Diversify globally and do no succumb to home country bias and yet we’ve got investors out there with less stocks than you can count on your fingers fully invested in home country equities only thriving with that particular strategy.
Although I haven’t met them yet there is somebody out there that only invests broadly in Emerging Markets or in specific regions such as Latin America only.
You’ll find somebody using top-down strategies and analysis whereas others build their portfolios from a bottoms up approach.
Technical analysis versus fundamental analysis.
One investor is an expert at one while eschewing the other whereas some investors combine both.
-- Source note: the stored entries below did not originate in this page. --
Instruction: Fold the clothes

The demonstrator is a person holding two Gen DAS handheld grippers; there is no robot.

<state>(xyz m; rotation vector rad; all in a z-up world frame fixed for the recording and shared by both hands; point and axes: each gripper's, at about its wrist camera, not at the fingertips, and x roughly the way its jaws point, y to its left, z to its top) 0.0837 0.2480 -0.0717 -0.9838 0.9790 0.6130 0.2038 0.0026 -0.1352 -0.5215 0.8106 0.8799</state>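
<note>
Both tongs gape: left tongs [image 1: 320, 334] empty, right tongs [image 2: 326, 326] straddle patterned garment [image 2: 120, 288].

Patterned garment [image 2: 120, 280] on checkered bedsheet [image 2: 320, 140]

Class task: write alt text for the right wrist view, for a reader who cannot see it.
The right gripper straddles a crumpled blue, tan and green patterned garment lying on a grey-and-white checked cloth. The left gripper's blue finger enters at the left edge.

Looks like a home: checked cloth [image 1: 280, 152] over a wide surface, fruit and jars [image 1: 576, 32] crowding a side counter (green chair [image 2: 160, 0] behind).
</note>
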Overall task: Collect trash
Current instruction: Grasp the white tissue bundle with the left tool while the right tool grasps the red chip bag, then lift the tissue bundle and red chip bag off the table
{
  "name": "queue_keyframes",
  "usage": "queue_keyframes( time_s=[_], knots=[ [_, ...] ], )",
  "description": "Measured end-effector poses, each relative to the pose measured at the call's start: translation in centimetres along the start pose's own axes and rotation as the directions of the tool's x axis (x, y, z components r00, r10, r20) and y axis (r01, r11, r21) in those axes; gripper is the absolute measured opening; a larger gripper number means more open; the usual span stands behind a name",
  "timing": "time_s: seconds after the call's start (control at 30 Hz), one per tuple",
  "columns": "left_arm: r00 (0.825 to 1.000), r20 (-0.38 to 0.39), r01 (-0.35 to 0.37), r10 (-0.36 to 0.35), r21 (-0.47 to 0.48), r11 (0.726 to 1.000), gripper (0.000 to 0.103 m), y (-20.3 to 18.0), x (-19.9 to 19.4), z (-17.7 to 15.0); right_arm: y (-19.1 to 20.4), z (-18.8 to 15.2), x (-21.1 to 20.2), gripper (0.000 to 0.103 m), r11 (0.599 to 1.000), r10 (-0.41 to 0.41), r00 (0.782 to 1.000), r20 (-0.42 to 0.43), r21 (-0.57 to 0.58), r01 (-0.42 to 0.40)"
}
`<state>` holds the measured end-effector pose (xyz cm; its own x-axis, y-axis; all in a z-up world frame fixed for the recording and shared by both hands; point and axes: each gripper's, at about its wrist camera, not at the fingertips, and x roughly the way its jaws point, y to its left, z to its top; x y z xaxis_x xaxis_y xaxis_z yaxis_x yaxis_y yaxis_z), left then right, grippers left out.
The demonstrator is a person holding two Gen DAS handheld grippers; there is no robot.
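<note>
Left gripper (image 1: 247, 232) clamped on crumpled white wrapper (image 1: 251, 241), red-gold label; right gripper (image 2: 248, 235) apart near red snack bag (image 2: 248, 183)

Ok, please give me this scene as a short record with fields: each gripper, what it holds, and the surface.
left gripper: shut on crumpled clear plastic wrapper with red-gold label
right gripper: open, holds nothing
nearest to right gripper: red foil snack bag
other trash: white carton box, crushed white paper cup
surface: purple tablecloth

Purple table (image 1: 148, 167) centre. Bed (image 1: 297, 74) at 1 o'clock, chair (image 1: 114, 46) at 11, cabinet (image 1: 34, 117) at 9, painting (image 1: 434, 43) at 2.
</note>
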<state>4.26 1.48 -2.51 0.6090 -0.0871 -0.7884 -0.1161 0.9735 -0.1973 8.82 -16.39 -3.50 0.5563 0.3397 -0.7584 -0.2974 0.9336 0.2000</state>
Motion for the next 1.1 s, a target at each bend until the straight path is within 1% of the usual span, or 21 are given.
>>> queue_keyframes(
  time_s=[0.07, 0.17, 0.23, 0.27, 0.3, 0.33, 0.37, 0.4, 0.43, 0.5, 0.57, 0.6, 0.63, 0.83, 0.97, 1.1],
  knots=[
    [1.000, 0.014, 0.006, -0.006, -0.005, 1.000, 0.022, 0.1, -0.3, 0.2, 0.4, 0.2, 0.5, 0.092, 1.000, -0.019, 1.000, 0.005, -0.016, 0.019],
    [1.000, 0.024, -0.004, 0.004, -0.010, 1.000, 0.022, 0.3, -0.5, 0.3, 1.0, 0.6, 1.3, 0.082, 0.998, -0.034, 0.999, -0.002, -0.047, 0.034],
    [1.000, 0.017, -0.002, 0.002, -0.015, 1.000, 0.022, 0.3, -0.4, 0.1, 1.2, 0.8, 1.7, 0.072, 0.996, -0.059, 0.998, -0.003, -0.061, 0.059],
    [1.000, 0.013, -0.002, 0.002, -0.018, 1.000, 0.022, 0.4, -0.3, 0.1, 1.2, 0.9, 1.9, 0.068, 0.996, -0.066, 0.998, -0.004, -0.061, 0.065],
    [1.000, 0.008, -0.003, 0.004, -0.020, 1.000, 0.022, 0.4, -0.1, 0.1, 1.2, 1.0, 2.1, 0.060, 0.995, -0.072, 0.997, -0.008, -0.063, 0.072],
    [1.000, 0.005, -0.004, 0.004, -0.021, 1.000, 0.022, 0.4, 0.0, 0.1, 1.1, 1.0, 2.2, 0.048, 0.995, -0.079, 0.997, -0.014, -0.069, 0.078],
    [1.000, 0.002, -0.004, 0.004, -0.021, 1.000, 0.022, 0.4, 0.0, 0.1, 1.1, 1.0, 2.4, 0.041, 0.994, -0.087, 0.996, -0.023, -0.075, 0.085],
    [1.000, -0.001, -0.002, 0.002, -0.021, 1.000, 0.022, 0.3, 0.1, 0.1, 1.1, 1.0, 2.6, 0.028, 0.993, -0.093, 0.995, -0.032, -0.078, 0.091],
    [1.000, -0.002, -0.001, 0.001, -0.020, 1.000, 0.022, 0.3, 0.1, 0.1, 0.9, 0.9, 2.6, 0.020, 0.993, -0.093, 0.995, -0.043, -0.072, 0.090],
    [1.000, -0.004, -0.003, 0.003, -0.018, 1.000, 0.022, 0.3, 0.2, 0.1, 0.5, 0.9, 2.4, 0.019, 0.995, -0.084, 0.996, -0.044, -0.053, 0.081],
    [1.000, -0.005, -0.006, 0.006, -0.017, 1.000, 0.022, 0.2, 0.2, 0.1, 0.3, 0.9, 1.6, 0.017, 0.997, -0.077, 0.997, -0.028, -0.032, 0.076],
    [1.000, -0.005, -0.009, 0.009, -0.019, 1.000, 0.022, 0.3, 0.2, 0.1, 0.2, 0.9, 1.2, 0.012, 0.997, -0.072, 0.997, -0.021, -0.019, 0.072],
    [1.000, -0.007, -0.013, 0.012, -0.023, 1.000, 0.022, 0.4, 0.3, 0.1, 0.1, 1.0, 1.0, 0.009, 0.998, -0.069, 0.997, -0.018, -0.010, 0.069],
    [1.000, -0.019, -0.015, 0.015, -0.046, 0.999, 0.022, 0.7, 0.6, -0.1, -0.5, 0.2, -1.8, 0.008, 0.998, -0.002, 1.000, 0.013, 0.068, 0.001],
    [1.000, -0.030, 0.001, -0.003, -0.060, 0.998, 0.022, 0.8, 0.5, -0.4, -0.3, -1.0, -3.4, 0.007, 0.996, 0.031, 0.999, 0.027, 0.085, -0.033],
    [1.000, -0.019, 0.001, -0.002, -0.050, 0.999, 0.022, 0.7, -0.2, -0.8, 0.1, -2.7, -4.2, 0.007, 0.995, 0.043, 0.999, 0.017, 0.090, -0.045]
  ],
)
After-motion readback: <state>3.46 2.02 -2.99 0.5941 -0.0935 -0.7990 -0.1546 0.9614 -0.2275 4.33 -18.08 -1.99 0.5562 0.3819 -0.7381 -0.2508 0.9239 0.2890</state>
Multi-factor versus single factor.
Barbell strategies versus high conviction singular approaches.
You name it and someone out there is pursuing it profitably.
Investing Style That Matches Your Personality
Finding an investing style/strategy that matches you personality is crucial.
If you’re the type of person that likes to tinker, you’re going to struggle with a buy and hold approach while potentially flourishing as a tactical manager.
If you’re someone who can sit through a bear market and not obsessively check your portfolio you’ll likely thrive with a portfolio that involves permanent allocations.
The one-size-fits-all approach just doesn’t work and I’ve noticed the daily interactions between certain militant camps of investors that feel as though they’re going to finally convince the other side to see the light and vice versa.
For some it is Groundhog Day on Twitter 24/7.
The best investors out there are likely the most self-aware.
They do what makes sense for them and have an uncanny ability to ignore the constant noise and distractions.
There are numerous roads to Rome and we don’t all have to be on the same path.
Nomadic Samuel Final Thoughts
There are few pursuits in life that offer as many different potential pathways as investing.
Whatever I or anyone else believes can be totally ignored and you can still reach all of your financial goals by sticking with something that makes sense for you personally.
That’s not just true in investing but in most other pursuits in life.
source: Financial Wisdom on YouTube
I’m currently reading the Little Book Of Market Wizards by Jack D. Schwager and I’m mesmerized by how investors from all walks of life pursuing radically different investing strategies have all achieved success by following their bliss and ignoring everything else.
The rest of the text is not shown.